It looks like to me house prices and rent do move togehter, pari passu

http://www.jparsons.net/housingbubble/

right up until the bubble where they didn't. And...this shouldn't surprise anyone. But, I can't tell if you actually intended to qualify your statement with anything related to bubbles or not."


Look I understand the hostility towards me on this website, but do I really have to explain myself this carefully and precisely each and every time I talk? I told LS that housing prices are NOT included in the CPI, and they're not. Whether or not housing prices and rent "normally" move together or not is not the question ... a housing bubble and then the subsequent crash is an example of non-stationarity in the housing system. It's a special case in which the prices act differently, *as you pointed out*. LS refuses to acknowledge that his misconceptions about the CPI (which are answered in the "Common Misconceptions about the CPI" tab on the BLS website) were actually misconceptions because, for the most part, OER and housing prices are substitutable. This has NOTHING TO DO with the special case we're discussing (in which this is no longer true, as you say) ... when CPI is calculated 2008, 2009, up until now, do you really think crashing housing prices are holding down estimates of inflation, when the CPI is supposed to track the probable price of rent?
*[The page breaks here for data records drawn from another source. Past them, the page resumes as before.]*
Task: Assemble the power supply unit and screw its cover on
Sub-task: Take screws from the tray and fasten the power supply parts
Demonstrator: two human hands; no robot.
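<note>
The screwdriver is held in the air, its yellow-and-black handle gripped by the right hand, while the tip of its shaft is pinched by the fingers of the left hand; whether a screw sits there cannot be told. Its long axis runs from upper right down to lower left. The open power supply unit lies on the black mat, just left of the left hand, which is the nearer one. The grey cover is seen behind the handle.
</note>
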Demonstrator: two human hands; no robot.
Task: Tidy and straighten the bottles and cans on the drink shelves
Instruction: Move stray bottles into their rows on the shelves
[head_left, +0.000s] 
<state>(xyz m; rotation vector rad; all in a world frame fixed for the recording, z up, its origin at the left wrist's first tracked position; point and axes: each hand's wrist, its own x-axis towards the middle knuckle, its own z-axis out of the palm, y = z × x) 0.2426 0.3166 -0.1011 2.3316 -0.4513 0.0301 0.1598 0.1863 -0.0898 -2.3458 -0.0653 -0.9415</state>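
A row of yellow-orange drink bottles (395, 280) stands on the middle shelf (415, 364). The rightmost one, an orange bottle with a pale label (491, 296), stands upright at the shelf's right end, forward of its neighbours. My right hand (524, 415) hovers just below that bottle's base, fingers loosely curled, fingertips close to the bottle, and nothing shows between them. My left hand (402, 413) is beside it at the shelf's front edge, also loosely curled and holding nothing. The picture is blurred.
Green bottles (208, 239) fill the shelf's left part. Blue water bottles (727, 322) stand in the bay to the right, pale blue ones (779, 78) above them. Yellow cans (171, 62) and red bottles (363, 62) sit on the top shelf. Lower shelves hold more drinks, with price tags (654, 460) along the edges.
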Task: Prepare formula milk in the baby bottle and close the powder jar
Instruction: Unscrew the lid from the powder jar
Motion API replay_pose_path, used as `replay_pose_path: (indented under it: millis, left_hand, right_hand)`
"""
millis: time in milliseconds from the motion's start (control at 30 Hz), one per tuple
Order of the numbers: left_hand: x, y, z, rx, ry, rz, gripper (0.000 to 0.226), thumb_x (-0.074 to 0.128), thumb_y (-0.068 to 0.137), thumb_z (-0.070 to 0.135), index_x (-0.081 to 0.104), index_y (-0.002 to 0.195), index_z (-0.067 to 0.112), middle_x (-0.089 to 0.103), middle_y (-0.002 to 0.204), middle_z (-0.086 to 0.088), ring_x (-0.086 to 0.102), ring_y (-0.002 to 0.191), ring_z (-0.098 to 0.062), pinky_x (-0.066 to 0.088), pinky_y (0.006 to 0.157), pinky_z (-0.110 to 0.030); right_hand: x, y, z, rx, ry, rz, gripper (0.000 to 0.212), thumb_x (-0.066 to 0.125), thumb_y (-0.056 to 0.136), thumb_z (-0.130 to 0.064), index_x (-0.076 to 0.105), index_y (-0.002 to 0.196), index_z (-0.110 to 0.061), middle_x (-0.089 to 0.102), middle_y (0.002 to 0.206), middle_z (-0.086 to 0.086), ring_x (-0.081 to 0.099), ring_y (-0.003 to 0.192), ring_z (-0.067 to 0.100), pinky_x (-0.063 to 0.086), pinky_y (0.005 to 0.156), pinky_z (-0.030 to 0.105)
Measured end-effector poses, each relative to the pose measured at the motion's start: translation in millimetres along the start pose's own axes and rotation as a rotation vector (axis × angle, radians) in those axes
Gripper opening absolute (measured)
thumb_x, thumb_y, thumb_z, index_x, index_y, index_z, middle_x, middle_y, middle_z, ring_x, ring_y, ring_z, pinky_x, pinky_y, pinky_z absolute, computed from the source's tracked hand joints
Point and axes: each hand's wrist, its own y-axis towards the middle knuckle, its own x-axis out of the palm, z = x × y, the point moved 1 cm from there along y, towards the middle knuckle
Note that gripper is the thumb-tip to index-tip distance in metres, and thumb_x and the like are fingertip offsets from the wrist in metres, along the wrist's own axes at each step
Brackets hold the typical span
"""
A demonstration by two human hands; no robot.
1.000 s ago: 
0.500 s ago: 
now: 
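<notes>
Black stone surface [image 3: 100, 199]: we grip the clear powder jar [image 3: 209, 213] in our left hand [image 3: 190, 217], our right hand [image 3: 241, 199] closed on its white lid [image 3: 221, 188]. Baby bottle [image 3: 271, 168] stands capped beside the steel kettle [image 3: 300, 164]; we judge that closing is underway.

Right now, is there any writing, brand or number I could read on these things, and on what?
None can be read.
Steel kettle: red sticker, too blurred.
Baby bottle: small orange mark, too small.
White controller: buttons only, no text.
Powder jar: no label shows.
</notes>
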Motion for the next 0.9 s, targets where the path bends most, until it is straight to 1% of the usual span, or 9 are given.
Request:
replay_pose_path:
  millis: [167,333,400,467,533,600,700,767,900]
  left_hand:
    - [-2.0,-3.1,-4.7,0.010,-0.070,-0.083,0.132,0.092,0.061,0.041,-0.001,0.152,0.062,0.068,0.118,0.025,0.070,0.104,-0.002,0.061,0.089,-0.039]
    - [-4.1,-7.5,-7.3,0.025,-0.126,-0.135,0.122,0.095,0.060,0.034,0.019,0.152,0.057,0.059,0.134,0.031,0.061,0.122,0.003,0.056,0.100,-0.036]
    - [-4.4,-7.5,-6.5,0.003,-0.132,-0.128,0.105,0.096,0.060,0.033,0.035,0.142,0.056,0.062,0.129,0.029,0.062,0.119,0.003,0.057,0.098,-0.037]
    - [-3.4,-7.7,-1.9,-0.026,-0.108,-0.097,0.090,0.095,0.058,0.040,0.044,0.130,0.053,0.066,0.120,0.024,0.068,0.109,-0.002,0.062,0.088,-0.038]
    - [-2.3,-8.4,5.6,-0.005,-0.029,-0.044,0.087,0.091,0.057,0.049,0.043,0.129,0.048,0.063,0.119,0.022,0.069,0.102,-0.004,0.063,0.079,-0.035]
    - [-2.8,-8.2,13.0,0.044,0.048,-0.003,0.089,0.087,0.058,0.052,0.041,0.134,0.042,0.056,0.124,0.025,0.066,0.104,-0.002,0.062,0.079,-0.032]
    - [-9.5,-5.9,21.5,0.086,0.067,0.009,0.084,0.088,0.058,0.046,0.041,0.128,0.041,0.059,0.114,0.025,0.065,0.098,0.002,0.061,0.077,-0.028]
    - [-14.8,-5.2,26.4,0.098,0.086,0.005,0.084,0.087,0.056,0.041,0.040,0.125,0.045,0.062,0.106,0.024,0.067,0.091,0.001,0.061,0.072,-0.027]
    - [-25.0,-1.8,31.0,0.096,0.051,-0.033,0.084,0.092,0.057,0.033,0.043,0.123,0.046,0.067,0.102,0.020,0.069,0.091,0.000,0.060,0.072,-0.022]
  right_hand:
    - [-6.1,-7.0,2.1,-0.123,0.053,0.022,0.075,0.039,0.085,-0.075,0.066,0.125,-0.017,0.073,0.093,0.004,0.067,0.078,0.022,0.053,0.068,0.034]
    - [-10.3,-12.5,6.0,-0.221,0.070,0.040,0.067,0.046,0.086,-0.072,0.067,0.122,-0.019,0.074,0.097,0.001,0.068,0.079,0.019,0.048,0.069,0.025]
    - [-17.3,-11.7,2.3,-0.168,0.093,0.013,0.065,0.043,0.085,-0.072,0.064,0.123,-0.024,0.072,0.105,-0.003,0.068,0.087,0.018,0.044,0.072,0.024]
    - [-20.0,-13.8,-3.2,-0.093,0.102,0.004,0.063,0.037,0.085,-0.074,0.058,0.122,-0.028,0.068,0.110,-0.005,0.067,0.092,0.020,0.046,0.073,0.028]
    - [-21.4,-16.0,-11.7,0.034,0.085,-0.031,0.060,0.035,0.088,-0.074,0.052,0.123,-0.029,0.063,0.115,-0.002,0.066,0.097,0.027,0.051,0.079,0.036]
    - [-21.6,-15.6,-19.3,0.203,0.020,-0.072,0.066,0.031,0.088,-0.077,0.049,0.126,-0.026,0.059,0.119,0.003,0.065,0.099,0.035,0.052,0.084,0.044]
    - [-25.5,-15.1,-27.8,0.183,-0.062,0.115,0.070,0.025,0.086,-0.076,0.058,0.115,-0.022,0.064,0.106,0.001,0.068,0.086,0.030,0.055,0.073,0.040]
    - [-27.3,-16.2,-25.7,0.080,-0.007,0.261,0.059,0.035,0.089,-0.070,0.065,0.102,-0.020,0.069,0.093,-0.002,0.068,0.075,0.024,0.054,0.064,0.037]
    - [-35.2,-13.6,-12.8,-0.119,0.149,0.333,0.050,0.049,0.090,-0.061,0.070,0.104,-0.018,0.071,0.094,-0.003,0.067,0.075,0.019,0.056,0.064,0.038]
The main point of this scuffle here is that Lonesnark never acknowledges when he's factually incorrect. Either he drags it into some "well I was kinda right, if you talk about something we weren't talking about" or, much more likely, he simply ignores it and reuses the bogus "facts" later. When a person like this rides SandSanta or Shrike for being wrong once or twice, I can't help but drive home what a lousy hypocrite they are.

If two functions f and g are indexed by time, and f(t) =/= g(t), then f =/= g. This is important because we calculate other indices like CPI at a particular time.

I'm going to quote this one more time to make sure it's clear that we essentially agree that LS was wrong.

Quote :
"It looks like to me house prices and rent do move togehter, pari passu right up until the bubble where they didn't."


I hate to make such a big fucking deal about this but LS has evaded torpedo after torpedo and quite frankly it's getting old to see the zombie rise

Also lol: "step by step ... until one starts stepping faster, or turns around"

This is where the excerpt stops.